Our final model does not include Dwell.Type and we did not find any other interactions worth adding to our model.


3.4 Variable Selection

We discuss variable selection at length in earlier sections. Briefly, we followed these steps: (1) extensive EDA, (2) culling colinear variables, (3) MCMC to prioritize variables to include in the full candidate list, (4) backward elimination BIC as a starting point for the final model, (5) backward elimination AIC to help identify improvements to make to the final model, (6) standardized coefficients to prioritize the last few changes to the final model. These steps suit our desire to explore the data at length and to use our statistical expertise as a way to help us learn more about real estate pricing.


3.5 Model Testing

How did testing the model on out-of-sample data affect whether or how you changed your model? Explain in a few sentences.

Our testing on out-of-sample data was successful. This confirms our model training. It suggests one possible change to our model. In both training and test data, we see a small but significant number of houses that sell for much less than predicted by our model. The number of these outliers is very small, however, and so we do not change the model for now. We recommend additional investigation.


4 Final Model Assessment

4.1 Final Model Residual

Looking at residuals of model.final, we re-check the same model assumptions that we checked with model.chosen. Everything still looks good, and the heavy tails are much reduced.

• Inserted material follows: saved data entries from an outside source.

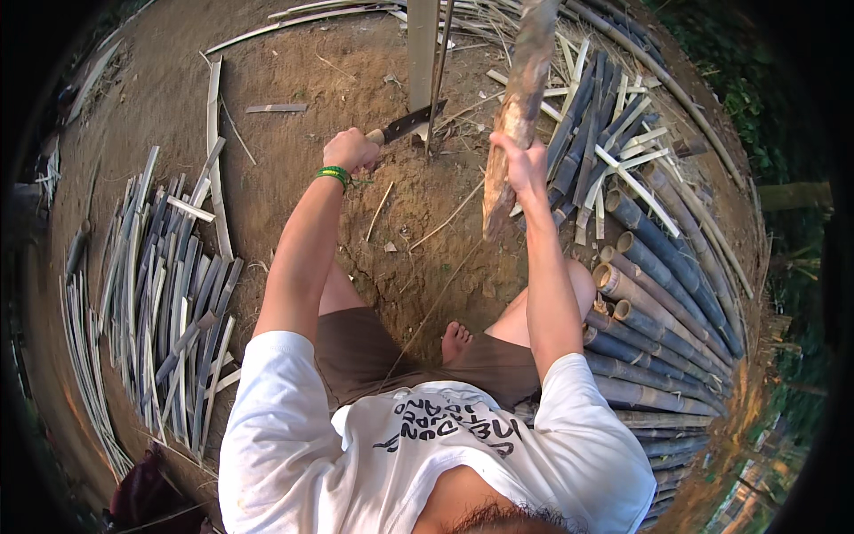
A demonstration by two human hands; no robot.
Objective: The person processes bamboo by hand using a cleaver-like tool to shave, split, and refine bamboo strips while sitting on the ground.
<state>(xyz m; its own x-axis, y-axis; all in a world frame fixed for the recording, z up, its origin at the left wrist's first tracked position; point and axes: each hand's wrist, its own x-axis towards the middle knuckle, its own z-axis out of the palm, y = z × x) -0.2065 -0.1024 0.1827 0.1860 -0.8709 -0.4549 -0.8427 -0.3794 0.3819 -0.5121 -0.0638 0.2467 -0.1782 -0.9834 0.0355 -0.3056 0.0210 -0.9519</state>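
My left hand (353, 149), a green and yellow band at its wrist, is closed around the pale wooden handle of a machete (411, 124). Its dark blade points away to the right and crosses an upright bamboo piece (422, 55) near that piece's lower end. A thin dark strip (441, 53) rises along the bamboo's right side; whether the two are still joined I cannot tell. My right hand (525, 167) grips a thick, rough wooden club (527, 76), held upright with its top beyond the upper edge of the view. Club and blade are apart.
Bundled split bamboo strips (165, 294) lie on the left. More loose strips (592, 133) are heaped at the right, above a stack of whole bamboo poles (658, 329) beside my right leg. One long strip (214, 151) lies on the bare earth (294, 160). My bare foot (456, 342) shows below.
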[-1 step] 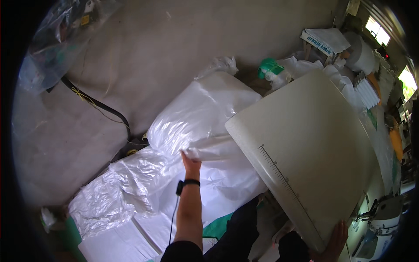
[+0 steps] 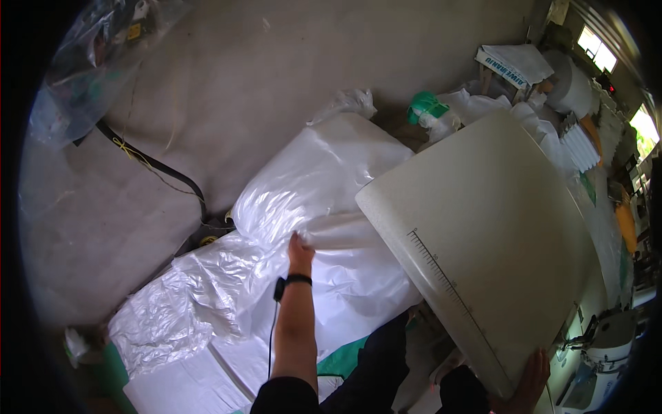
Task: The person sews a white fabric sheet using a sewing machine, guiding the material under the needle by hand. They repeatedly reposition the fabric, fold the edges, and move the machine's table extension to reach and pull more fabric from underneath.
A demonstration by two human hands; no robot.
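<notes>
— Where's the person's left hand (image 2: 300,250) right now?

— Stretched out ahead and down, onto the big white plastic bag (image 2: 314,176) that lies on the concrete floor (image 2: 276,62) just beside the table. The fingers are curled over a fold of the plastic where the bag's lower edge meets the crumpled clear sheeting (image 2: 200,290). It looks like a loose pinch on the film, though I can't see the fingertips well enough to say how tight. There's a black band (image 2: 296,279) on that wrist with a thin cord hanging from it.

— And the other one?

— The right hand (image 2: 529,378) is low at the near corner of the cream table top (image 2: 496,221). It lies flat with the fingers spread against the edge, holding nothing that I can see.

— What's on that table?

— Bare here, with a ruler scale (image 2: 441,276) printed along its near edge. At the far end there are stacks of white material (image 2: 576,145), and a sewing machine (image 2: 607,345) sits off to the right.

— Anything else around the bag?

— More white sacks (image 2: 179,386) lie flat below the sheeting, close to the person's legs. A black hose (image 2: 155,165) snakes over the floor to the left, a clear bag of odds and ends (image 2: 96,62) sits in the far left corner, and something green (image 2: 426,105) lies beyond the big bag.
</notes>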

Linear relationship: All numeric variables show linear relationship with the response variable. Here is one of many, first floor area:

# plot(model.final$residuals ~ ames_train$Overall.Qual)
# plot(model.final$residuals ~ ames_train$Overall.Cond)
# plot(model.final$residuals ~ ames_train$X2nd.Flr.SF)
plot(model.final$residuals ~ ames_train$X1st.Flr.SF)

Normal distribution: The heavy tails are much reduced. This is great news for our final model. We still do see one major negative outlier. This is a persistent trend in our analysis that merits further investigation.

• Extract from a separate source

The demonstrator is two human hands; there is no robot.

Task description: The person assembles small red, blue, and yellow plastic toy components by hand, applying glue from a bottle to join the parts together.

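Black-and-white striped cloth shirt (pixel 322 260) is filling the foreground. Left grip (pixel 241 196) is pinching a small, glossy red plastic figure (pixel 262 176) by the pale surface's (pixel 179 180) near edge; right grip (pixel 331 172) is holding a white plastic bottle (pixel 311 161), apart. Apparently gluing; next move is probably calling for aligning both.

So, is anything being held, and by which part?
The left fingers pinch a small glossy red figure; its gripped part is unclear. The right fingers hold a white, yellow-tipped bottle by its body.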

hist(model.final$residuals)

qqnorm(model.final$residuals)
qqline(model.final$residuals)

Constant variability of residuals: Plotting residuals vs fitted values does not show a fan shape.

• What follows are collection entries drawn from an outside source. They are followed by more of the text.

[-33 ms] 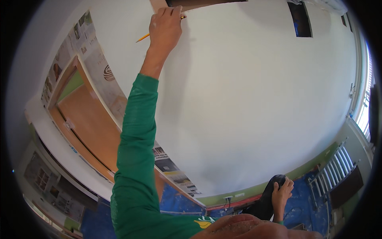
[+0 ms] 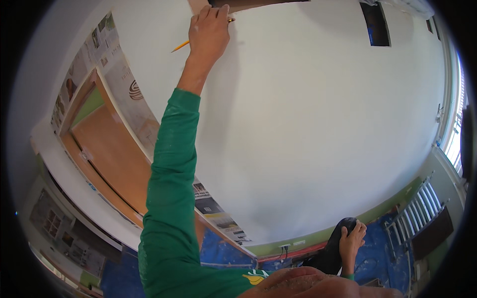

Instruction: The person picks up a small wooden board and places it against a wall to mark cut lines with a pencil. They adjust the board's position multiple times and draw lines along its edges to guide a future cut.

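My left arm, in a green sleeve, stretches up to the top of the view. My left hand [image 2: 209, 34] is at the near edge of a dark opening [image 2: 263, 4] in the white surface, its fingertips bent up at the rim. A yellow pencil [image 2: 182, 46] is tucked in this hand; its point sticks out to the left and its metal-banded end to the right. What the fingertips touch inside the opening is hidden. Low on the right, my right hand [image 2: 352, 241] rests on my black-clad knee [image 2: 332, 251], fingers apart and holding nothing.
A second dark rectangular cutout [image 2: 376, 25] lies at upper right. Newspaper [image 2: 131, 92] borders a wooden door [image 2: 114, 149] on the left. Blue sheeting [image 2: 223, 251] covers the floor. A metal ladder [image 2: 416, 213] stands at lower right, near a bright window [image 2: 454, 144].
My left hand has shifted slightly to the right along the opening's edge, the pencil moving with it. My right hand stays on the knee.
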### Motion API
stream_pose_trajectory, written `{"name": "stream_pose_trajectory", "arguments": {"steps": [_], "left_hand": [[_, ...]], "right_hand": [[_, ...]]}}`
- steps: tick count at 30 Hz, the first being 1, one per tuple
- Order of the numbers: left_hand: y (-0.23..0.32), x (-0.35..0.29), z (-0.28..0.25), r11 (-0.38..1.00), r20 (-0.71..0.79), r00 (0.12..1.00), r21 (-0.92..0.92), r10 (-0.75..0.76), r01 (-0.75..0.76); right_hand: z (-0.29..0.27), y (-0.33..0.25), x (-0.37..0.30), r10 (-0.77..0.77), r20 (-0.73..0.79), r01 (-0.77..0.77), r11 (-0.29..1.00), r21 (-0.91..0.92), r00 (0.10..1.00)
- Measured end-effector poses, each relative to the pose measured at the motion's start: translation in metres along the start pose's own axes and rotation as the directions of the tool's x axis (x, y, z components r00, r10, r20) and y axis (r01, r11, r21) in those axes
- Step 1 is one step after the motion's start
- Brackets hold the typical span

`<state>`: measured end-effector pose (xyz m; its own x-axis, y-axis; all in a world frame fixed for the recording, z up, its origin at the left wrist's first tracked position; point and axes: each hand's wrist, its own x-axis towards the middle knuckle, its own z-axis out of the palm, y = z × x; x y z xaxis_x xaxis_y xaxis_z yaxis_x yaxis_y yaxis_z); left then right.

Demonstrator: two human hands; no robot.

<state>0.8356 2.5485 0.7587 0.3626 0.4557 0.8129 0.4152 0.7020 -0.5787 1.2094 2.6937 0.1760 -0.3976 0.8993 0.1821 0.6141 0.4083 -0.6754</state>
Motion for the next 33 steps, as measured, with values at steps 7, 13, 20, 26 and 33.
{"name": "stream_pose_trajectory", "arguments": {"steps": [7,13,20,26,33], "left_hand": [[-0.011,-0.007,0.042,0.997,0.001,0.999,-0.061,-0.041,0.041],[0.002,-0.006,0.044,0.978,-0.155,0.978,-0.180,-0.138,0.110],[0.005,-0.006,0.051,0.971,-0.190,0.962,-0.174,-0.195,0.163],[0.005,-0.008,0.051,0.983,0.002,0.985,-0.070,-0.170,0.170],[0.012,0.000,0.044,0.959,0.221,0.945,-0.096,-0.241,0.267]], "right_hand": [[0.015,-0.001,0.012,0.074,0.109,-0.059,0.989,-0.132,0.991],[0.012,-0.009,0.046,0.229,0.254,-0.154,0.947,-0.283,0.940],[0.024,-0.015,0.058,0.219,0.152,-0.179,0.953,-0.243,0.964],[0.024,-0.010,0.054,0.199,0.095,-0.177,0.963,-0.205,0.975],[0.026,-0.004,0.053,0.211,0.106,-0.188,0.963,-0.193,0.972]]}}
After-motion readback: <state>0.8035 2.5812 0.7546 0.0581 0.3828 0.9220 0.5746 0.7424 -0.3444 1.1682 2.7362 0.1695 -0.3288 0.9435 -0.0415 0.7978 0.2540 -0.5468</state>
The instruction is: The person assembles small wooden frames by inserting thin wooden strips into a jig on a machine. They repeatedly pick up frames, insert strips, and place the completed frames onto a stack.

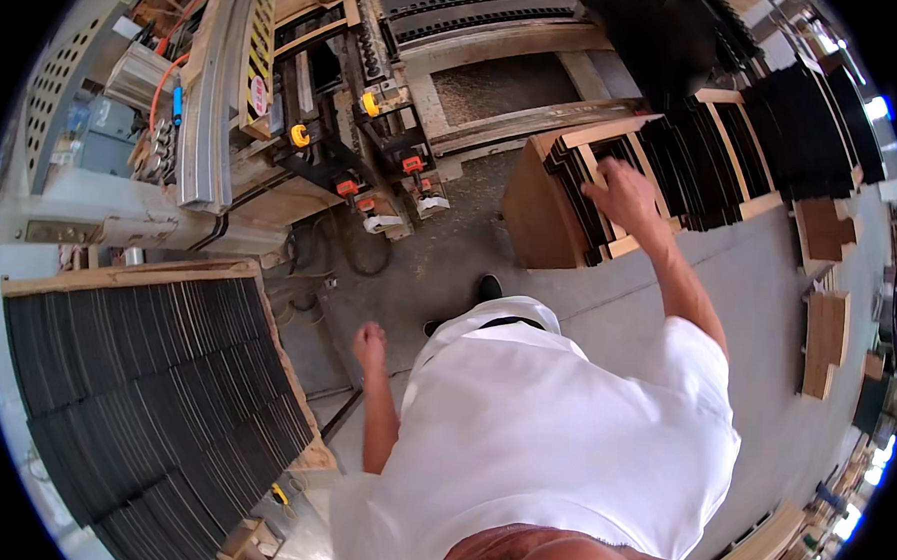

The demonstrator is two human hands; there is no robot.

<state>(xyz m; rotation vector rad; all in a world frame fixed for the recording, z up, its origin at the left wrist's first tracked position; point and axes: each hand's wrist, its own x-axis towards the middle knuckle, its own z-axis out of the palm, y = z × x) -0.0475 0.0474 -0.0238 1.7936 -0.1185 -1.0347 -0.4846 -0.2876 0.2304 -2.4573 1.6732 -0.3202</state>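
Note:
My right hand (627, 198) is stretched out over the near end of a row of black panels with pale wooden frames (574, 145). Its thumb and fingers are apart at a wooden frame's edge, and I cannot tell whether they touch it. Low at my left side, my left hand (368, 347) hangs loosely curled with nothing visible in it. Dense rows of thin black panels (154, 387) fill a wood-edged pallet to the left of that hand.
A machine with metal rails (316, 104), yellow knobs (370, 104) and red-and-white clamps (346, 188) stands ahead. A brown board (537, 209) closes the near end of the right-hand row. Stacked wooden pieces (824, 341) lie farther right on the grey floor (728, 292).

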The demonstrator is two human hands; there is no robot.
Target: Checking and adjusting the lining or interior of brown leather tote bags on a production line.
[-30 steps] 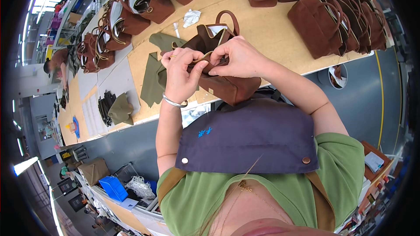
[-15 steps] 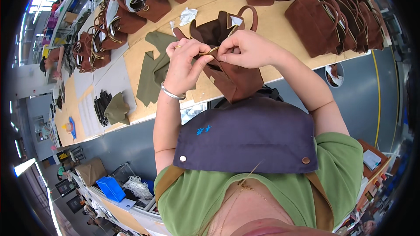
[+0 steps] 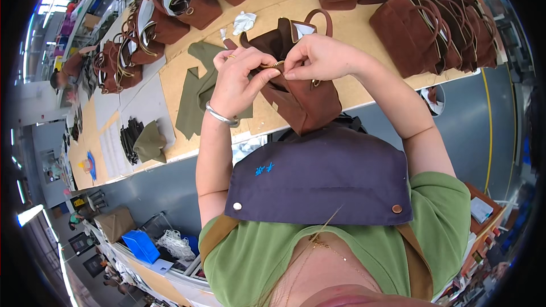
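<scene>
A brown handbag [image 3: 310,102] stands at the table's near edge, its upright handle [image 3: 324,20] at the far side and its dark lining partly showing. Across its top edge, a gold-toothed zipper [image 3: 274,65] runs between my hands. My left hand [image 3: 238,82], with a silver bangle at the wrist, pinches the zipper between thumb and forefinger. My right hand [image 3: 321,59] is closed in a pinch at the zipper's right end; its fingers hide exactly what part they grip. Green cloth [image 3: 196,94] lies flat left of the bag.
Rows of brown handbags stand at the far left [image 3: 193,0] and right [image 3: 406,34] of the table [image 3: 239,128]. Crumpled white paper [image 3: 244,21] lies beyond the bag. Dark strips [image 3: 132,139] lie at left. A bin [image 3: 434,100] stands below the right edge. Another person [image 3: 71,74] is at far left.
My right fingers have come closer to the left ones and straightened a little along the zipper. A ring on the bag's right side now shows below my right hand.
</scene>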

plot(model.final$residuals ~ model.final$fitted.values)


4.2 Final Model RMSE

Our final model has \(R^2=0.953\) and RMSE = $14800 on ames_train. For homes with a median price around $159000, this means the model prediction is typically within 9-10% of the actual price. That may not be accurate enough to submit as a formal bid on a house, but it is accurate enough to help identify promising investment opportunities.

ames_train$predicted.log.price <- predict.lm(model.final, ames_train)

ames_train <- ames_train %>% mutate(
  res.log_price = log_price - predicted.log.price,
  predicted.price = price / exp(res.log_price),
  residual = price - predicted.price
)

1 - sum(ames_train$res.log_price^2)/sum((ames_train$log_price-mean(ames_train$log_price))^2)
## [1] 0.9535378
# residual sum of squares
RSS <- c(crossprod(ames_train$residual))

# Mean squared error:
MSE <- RSS / length(ames_train$residual)

# RMSE:
as.integer(round(sqrt(MSE)/100)*100)
## [1] 14800

4.3 Final Model Evaluation

What are some strengths and weaknesses of your model?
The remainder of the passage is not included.